In our present circumstances we have had in the last decade the insurrection in the North East engineered by Boko Haram. We now have the extension of the Boko Haram organization into the North West as reported in Niger State. In addition, Zamfara, Katsina, Kaduna and even Sokoto States are in the grip of bandits, kidnappers and sundry purveyors of criminality. In the North Central, Benue, Nasarawa, Taraba and other states of this zone have witnessed the rampaging Fulani herdsmen who have displaced the indigenous people in an effort to acquire these lands as new settlements and colonies.
In the South the same Fulani herdsmen have occupied the forests in the South West, in the SouthSouth and in the South East. From these redouts they have carried out campaigns of murder and even arson.
In an effort to counter these new lords of the forest we are observing the emergence of new self-help vigilantes and other local defenders of their ancestral land. Possibly in reaction to the perception that the law enforcement agents have tended to aid these foreign interlopers as recently alleged by the Governor of AkwaIbom State, we now have situations where police stations and even INEC offices have been attacked or burnt.
To some, it would seem as if Nigeria is teetering at the edge of a deep abyss, ready to tilt over on the least application of force. To others we are at the early stages of low intensity chaos given that these violent phenomena which are threats to our security started in the Northern states and have progressively moved South, we must develop a comprehensive strategy for dealing with it. It can no longer be regarded as a Northern, a Southern, an Eastern or even as a Western problem. It is a Nigerian problem. We must tackle it as a national problem which we must deal with from its epicenter in the North.
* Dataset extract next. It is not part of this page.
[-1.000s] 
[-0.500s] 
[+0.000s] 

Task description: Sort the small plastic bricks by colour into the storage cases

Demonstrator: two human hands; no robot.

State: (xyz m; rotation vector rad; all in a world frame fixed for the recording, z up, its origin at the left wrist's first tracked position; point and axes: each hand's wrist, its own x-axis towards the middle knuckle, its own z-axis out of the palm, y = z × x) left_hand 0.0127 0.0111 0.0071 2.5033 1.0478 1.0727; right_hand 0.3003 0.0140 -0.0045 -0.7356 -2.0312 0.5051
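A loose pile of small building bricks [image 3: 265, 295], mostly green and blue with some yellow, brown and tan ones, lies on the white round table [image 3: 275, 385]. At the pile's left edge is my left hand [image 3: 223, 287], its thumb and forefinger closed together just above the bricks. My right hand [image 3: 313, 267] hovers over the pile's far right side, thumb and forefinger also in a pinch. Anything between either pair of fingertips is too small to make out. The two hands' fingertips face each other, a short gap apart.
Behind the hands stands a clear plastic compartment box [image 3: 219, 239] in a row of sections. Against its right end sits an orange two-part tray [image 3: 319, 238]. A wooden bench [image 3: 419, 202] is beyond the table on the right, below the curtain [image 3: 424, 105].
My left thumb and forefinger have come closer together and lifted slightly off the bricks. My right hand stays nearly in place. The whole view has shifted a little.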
So how do we approach the challenge?
In the development of a viable strategy we must have certain basic conditions fulfilled. The first is that there must be trust and confidence in the leadership which is the foundation for credibility. In these regards, certain statements made in the past by Mr. President in relation to the fight against Boko Haram when he advised the former President Jonathan that fighting the Boko Haram was tantamount to fighting against the North come to mind. Again as leader of a Miyetti Allah delegation to a former Governor of Oyo State Lam Adesina he had queried the latter why he was fighting his people (the MiyettiAllah) by trying to organize how the herders should operate in order to avoid creating problems for other citizens.
These doubts in the mind of the people have been reinforced by his determination to build a modern railway to northern Niger with international loans borrowed on behalf of Nigeria which will be repaid by Nigeria. In addition it is alleged that he plans to build refineries in Katsinaclose to the Niger border which should refine crude oil from the oil fields of the Republic of Niger.
The Eastern Railways are still in a decrepit state in the poor state the colonialists left them as narrow gauge when they departed. The plan currently is not to modernize them with the standard guage but to refurbish them as the narrow gauge. Our refineries have been non-operational in the last five years but we are to build a new one for Niger. Consequently the question has been raised: which is the priority for our President, solving Nigeria’s social and economic problems or tackling the economic problems and underdevelopment of Niger?